March 5, 2021

Beginnings of Adventism in Georgia

The Adventism reached the country of Georgia in the late 1800s through Russian immigrants in the United States, who sent letters and tracts about Adventism to their relatives. Vagram Pampaian, the first official Seventh-day Adventist missionary in Georgia, was an American medical doctor with an Armenian background. He arrived in Tbilisi, Georgia, with his wife and brother in 1904.1 Being fluent in Armenian and Turkish, he spent about two years in Tbilisi giving out pamphlets and working with the people who spoke these languages. They attempted to study the local language, Georgian. Five people accepted the Adventist message, but because of persecution from the clerical authorities, only one person was baptized. In 1906, the Pampaians moved to Armenia, and then to Turkey, to continue the work among the Armenians there.2 

Adventist congregation in Almaty, 1957, resembling an Adventist congregation in Georgia in those times [Courtesy of Euro-Asia Division]When the Pampians left, others continued mission work in Georgia. Albert Ozols, a talented young pastor of Latvian origin and a medical doctor, contributed the most in terms of church planting in Tbilisi. He arrived in Tbilisi in 1907.3 His earliest missionary endeavor in Georgia among German speakers and Latvians was fruitful. He organized evangelistic seminars attended by an average of more than 45 people. Yet, success was not without sacrifice; in 1907 and 1908, his missionary work faced resistance by the local population and suspicion from government authorities. At the end of 1908, however, there were 23 church members in Tbilisi.4

In 1908 and 1909, Pastor Heinrich Löbsack visited Tbilisi and conducted evangelistic meetings. Recalling the event, he wrote, “Here we see how Europe encounters Asia. In spreading the Good News, this city in Transcaucasia has the same importance as Jerusalem had for spreading the Gospel during the life of our Savior.”5 In the same document, he recalls that in 1909, Pastor Louis Conradi, an Adventist evangelist and administrator at the time, visited Tbilisi twice in order to meet Dr. Pampaian and discuss the work among Armenians. In 1912, the Caucasian Conference was divided into two parts because of the difficulty in visitation. This division transformed Transcaucasia into a separate mission field of eight congregations with 226 members under the leadership of Pastor Ozols. This decision was finalized on January 1, 1914, when the Transcaucasia Mission Field was attached to the European Division.

The activities of Pastor Ozols irritated the local clerical authorities, who asked the police to help get rid of him. As a result, not only Pastor Ozols but also other Adventist missionaries were arrested and jailed.
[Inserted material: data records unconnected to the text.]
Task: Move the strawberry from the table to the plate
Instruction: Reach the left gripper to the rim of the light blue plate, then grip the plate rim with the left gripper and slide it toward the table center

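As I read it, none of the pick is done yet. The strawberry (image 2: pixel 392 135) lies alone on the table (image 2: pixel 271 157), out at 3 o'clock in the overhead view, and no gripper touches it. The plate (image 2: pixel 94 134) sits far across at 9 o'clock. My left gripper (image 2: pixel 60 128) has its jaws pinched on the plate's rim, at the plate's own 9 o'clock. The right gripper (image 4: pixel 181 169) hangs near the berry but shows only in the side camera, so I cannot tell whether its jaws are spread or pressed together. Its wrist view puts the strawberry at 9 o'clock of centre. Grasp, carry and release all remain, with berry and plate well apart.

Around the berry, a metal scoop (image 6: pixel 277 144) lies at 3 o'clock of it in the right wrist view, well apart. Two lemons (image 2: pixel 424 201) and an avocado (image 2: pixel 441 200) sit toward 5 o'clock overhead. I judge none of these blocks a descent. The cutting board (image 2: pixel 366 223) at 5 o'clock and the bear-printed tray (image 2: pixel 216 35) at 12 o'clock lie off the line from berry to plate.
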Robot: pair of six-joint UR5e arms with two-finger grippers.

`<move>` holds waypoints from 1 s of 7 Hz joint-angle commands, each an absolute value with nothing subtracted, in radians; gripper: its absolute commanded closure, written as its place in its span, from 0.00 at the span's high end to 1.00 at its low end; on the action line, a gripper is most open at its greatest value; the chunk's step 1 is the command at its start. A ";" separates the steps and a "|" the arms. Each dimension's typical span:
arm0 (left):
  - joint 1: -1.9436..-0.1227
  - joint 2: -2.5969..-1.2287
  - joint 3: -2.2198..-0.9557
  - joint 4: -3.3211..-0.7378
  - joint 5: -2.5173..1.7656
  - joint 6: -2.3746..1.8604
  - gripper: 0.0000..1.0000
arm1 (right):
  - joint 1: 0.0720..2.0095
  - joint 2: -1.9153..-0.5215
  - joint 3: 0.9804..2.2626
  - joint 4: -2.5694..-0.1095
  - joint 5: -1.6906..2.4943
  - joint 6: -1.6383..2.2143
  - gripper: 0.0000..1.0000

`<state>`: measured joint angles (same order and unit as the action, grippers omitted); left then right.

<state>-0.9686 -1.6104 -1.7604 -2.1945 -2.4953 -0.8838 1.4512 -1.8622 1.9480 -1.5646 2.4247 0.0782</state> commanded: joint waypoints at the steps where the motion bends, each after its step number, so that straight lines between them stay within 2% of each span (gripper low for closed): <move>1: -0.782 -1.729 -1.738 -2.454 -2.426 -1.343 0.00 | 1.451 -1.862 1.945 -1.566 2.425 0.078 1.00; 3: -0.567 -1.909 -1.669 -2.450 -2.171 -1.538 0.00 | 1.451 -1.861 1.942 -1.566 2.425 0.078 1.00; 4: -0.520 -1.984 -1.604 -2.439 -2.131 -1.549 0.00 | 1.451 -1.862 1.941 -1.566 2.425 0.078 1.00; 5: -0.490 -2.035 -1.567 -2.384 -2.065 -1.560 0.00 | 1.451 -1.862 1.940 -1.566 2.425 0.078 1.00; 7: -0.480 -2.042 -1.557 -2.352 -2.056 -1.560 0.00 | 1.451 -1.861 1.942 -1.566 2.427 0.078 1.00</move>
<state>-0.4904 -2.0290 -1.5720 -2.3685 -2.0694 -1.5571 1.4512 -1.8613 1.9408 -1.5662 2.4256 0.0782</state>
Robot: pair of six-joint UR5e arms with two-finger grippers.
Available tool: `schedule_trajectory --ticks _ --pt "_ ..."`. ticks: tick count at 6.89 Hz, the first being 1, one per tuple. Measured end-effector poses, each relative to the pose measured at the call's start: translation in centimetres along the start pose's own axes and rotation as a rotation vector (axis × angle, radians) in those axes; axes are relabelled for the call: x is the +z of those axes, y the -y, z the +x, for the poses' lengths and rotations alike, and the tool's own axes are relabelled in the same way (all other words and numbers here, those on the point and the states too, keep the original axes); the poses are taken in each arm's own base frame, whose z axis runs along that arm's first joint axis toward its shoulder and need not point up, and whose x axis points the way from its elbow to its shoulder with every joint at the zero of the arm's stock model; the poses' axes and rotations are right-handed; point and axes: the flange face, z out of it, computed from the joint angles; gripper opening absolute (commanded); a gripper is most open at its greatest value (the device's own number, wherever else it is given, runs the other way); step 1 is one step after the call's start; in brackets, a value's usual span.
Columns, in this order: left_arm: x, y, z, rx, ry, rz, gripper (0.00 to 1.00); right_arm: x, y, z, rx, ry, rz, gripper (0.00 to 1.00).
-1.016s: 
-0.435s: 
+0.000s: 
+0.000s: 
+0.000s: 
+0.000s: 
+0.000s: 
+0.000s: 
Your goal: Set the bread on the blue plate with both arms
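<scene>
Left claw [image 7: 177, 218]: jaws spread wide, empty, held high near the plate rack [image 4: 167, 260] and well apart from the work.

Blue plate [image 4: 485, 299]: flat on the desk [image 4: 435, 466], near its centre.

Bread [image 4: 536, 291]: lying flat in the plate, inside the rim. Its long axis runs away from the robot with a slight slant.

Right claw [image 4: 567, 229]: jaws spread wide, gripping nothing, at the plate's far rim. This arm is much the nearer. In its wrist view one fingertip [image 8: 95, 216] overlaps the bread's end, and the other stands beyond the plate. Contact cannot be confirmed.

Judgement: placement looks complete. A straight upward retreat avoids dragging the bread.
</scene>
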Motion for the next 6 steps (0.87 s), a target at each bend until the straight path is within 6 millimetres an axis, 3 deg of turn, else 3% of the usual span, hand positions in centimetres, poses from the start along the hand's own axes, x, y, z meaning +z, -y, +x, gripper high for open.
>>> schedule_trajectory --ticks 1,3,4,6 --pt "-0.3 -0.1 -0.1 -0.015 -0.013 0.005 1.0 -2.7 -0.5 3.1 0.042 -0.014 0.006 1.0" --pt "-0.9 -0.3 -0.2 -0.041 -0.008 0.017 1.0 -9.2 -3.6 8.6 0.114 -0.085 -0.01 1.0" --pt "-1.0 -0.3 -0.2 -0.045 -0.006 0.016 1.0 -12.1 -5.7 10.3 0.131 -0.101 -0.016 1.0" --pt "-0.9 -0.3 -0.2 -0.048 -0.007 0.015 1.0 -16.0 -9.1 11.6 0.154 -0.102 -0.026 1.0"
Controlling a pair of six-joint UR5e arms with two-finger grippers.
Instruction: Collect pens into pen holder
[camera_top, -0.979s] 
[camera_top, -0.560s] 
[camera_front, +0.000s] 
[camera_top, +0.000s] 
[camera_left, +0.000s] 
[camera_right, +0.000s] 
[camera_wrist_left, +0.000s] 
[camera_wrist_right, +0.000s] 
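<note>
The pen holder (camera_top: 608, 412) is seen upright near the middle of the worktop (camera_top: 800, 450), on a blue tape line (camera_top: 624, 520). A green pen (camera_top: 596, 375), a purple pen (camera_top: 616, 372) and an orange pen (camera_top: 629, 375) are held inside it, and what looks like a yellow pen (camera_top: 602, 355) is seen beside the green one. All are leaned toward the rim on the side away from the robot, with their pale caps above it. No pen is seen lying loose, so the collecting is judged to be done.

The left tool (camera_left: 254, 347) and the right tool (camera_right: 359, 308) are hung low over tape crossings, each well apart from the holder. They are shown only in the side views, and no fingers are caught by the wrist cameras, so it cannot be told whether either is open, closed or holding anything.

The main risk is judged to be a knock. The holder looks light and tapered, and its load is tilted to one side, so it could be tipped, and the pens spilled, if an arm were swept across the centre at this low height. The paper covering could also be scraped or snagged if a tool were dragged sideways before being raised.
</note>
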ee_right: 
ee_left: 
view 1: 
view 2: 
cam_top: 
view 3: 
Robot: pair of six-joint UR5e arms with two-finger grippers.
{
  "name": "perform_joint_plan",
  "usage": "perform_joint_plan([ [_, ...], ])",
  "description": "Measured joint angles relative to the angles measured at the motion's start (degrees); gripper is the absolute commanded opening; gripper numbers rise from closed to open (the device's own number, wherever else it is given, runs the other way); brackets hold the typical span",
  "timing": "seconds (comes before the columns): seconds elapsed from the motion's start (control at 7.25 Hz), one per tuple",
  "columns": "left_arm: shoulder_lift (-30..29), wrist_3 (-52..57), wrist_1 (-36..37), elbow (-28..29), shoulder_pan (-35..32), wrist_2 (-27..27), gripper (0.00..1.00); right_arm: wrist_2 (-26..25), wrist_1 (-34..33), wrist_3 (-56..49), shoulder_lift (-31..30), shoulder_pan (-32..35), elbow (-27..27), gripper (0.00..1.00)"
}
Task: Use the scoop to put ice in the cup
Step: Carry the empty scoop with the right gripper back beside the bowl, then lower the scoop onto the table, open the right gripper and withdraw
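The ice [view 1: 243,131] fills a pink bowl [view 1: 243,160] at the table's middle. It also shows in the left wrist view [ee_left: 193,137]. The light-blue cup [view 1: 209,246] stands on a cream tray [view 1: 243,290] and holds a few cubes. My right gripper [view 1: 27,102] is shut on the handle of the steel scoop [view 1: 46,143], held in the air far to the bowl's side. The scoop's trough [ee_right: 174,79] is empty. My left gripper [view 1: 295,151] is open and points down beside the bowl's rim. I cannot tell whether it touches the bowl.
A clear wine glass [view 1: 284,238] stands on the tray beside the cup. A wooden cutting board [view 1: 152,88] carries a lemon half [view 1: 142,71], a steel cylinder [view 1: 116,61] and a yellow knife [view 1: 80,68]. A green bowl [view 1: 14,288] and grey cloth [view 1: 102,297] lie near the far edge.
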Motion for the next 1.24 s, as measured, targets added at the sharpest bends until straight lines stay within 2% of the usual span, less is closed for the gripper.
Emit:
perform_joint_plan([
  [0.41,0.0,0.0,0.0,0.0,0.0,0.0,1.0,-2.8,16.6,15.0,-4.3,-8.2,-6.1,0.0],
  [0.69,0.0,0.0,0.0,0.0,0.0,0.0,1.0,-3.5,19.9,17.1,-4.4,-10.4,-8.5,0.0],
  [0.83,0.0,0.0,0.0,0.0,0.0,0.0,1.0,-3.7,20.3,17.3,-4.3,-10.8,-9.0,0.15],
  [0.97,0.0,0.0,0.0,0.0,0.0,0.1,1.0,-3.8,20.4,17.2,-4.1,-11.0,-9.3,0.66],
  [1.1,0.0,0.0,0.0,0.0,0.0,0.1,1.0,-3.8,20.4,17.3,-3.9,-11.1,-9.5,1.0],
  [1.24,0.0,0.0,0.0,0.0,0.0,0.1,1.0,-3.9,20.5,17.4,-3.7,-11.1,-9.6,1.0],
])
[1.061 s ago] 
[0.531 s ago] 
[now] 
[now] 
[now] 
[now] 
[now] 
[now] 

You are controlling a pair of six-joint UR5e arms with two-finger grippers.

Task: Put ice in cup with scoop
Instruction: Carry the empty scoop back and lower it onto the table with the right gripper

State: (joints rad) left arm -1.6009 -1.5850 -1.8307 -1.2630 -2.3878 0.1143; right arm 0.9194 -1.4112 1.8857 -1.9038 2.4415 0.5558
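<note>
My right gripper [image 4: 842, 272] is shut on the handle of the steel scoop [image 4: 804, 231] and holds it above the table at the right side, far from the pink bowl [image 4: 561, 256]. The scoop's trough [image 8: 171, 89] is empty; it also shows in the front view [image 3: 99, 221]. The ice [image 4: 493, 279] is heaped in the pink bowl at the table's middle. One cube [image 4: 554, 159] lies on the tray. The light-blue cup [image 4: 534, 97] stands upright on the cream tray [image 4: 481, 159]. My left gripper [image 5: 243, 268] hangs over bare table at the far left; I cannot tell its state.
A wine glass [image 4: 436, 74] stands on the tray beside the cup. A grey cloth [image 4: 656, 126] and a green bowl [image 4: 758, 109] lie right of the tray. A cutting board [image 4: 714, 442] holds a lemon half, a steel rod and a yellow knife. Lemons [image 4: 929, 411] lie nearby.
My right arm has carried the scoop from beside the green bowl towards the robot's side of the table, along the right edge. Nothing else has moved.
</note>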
One of the reports of Pastor Ozols is preserved in Maslina,6 where he recollects: 

Regarding the indigenous tribes, our field is very diverse. Near the Black Sea in Kutaisi gubernia (region in west Georgia), we witness the revival among Mingrelians and Georgians. I was able to baptize one brother who was willing to be baptized since spring, after his registration of exit from the state church. We went to visit his relatives, who observed the Sabbath, but were still registered members of the state church. After we went there, someone informed the local priest that Adventists came to that village. The priest came and ordered the local authority to arrest us. The local authority saw that we were innocent but could not do anything to free us because of the fear of the priest.7

This account presents the significant fact that Georgians were converted to Adventism as early as 1913. In 1914, Pastor Ozols was arrested and sent to Siberia. On his way to exile, as a medical doctor, he treated patients among the prisoners. He died in 1916, but that was not the end of the Adventist Church in Georgia. Read in the ESDA how God has providentially led and preserved His people in Georgia in the challenging times during and after the Soviet regime and the stories of the little-known Georgian pastors and laity. The entire article can be found here.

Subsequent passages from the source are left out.